Improving reliability requires better training techniques, more diverse visual data, and architectural innovations that ensure the model grounds its statements in actual visual evidence rather than language priors.
Computational costs:
Processing images remains computationally expensive compared to text. Each image might add hundreds or thousands of tokens worth of computation. This limits how many images models can process efficiently and makes inference more costly than text-only LLMs.
Research into more efficient vision encoders, better compression of visual information, and optimized attention mechanisms continues working to reduce these costs while maintaining capability.
Conclusion
Multimodal LLMs combine text and image understanding through sophisticated architectures that bridge different data representations—using vision transformers to convert images into token-like embeddings, projection layers to align visual and textual semantic spaces, and unified transformer processing that enables attention across modalities. The training pipeline carefully stages pre-training, alignment, instruction tuning, and refinement to teach models not just to describe images, but to reason about them in context with textual information. This integration creates systems that can ground language in visual content and apply language reasoning to visual understanding.
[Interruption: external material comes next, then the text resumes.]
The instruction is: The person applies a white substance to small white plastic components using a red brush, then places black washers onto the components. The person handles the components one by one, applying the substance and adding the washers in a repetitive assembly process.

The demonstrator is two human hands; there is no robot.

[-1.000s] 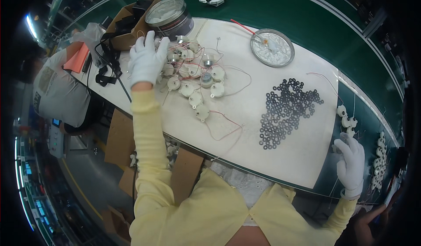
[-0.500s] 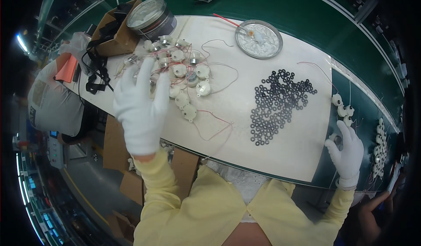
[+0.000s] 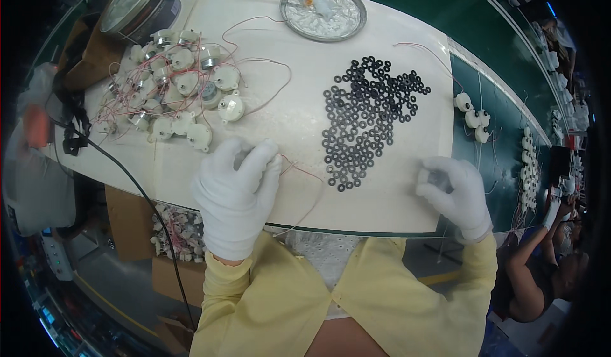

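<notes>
Motors (image 3: 186, 83), pale and round, lie heaped with thin red wires on the left of the white table (image 3: 394, 194), just beyond the left hand (image 3: 232, 198), its gloved fingers curled with thumb and forefinger tips close together beside a loose wire (image 3: 312, 173), cannot tell whether pinched. Right hand (image 3: 458, 198), also gloved, at the table's right edge: fingers bent round a narrow gap, something greyish in shadow there, cannot tell whether held. Black rings (image 3: 366, 89) spread between, below a round dish (image 3: 324, 38).
</notes>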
While impressive, current multimodal LLMs still face limitations in fine-grained spatial reasoning, reliability, and computational efficiency. However, the rapid progress in architectures, training techniques, and scale suggests that these systems will continue improving. Understanding how they work—from vision encoding through training strategies to cross-modal reasoning—provides insight into both their remarkable capabilities and the challenges that remain in achieving truly human-like multimodal understanding.